Task description
All lines from the first line of the material up to and including the line with "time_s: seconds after" must be copied exactly, and no others.

··· Dataset extract

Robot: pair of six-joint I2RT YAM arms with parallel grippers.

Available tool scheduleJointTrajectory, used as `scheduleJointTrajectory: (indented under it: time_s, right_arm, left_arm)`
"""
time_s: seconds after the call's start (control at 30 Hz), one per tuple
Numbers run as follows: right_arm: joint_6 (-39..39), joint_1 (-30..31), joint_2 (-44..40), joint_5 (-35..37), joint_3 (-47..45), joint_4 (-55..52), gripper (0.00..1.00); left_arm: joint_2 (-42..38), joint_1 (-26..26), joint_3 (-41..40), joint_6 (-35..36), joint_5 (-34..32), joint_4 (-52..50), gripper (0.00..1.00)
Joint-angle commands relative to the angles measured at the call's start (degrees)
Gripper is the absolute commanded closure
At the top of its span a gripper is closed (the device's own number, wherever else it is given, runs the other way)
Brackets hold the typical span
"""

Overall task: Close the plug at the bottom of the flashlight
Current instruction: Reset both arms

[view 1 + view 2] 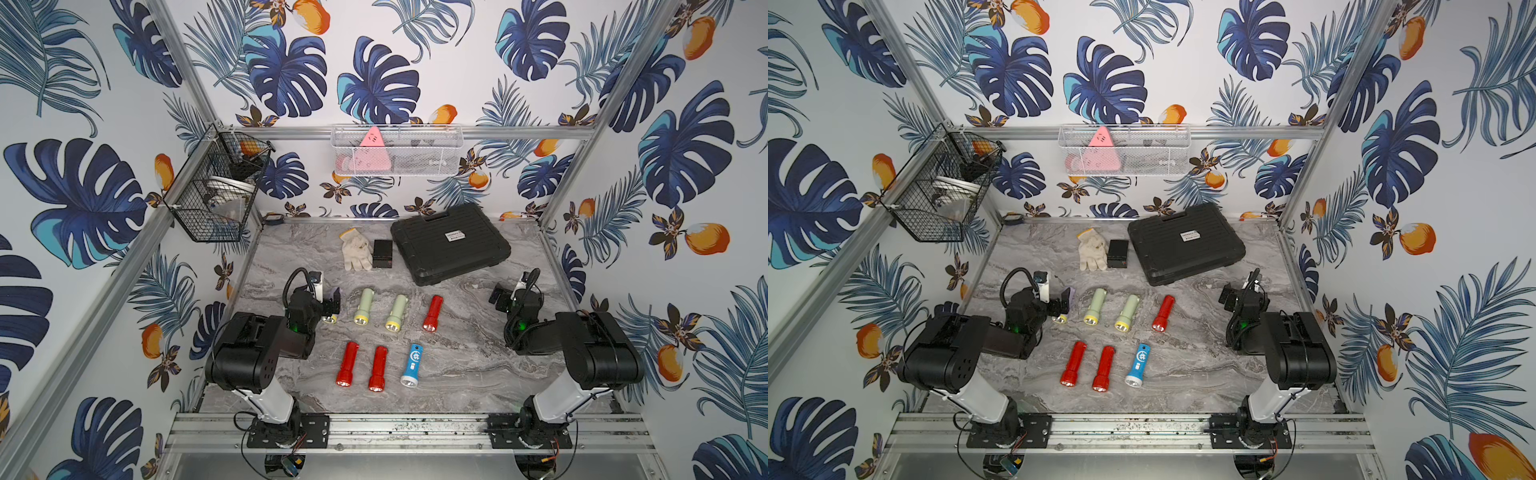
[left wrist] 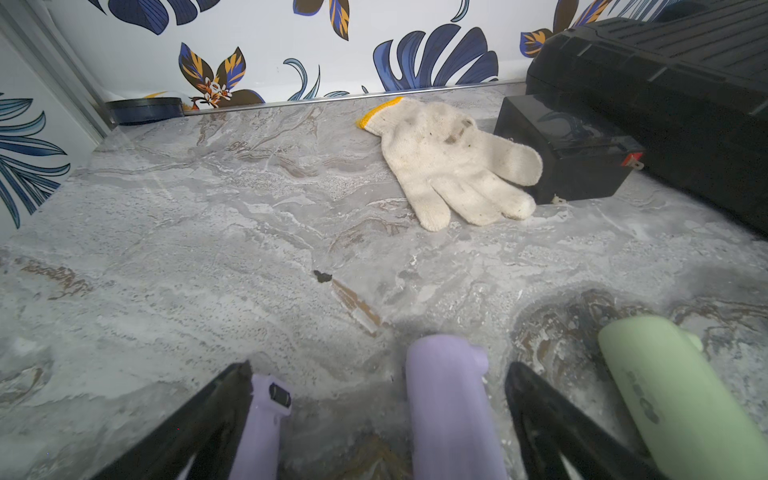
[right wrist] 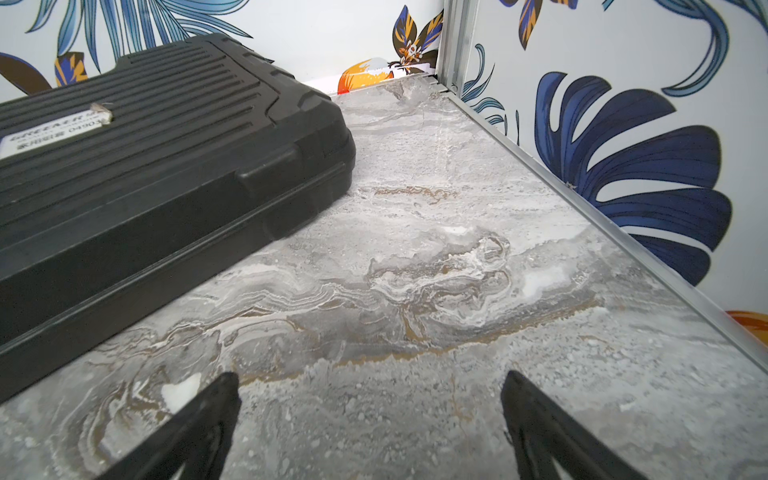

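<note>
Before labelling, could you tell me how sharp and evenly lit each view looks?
Both top views: evenly lit, slightly soft; left wrist view: glove sharp, purple flashlight soft near the lens; right wrist view: black case sharp, light even.

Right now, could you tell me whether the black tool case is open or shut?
Shut. The black tool case lies flat with its ribbed lid down against the base; no gap shows in the right wrist view.

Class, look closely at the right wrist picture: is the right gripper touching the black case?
Apart. The right wrist view shows the right gripper open, with bare table lying between its fingertips and the black case.
</note>
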Motion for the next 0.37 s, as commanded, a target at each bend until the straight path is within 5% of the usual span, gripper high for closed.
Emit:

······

Solution
Robot: pair of six-joint I2RT YAM arms with parallel grippers.

Available tool scheduleJointTrajectory, used as `scheduleJointTrajectory: (indented under it: time_s, right_arm, left_arm)`
"""
time_s: seconds after the call's start (control at 30 Hz), one per tuple

For this exercise, nothing further remains to be done.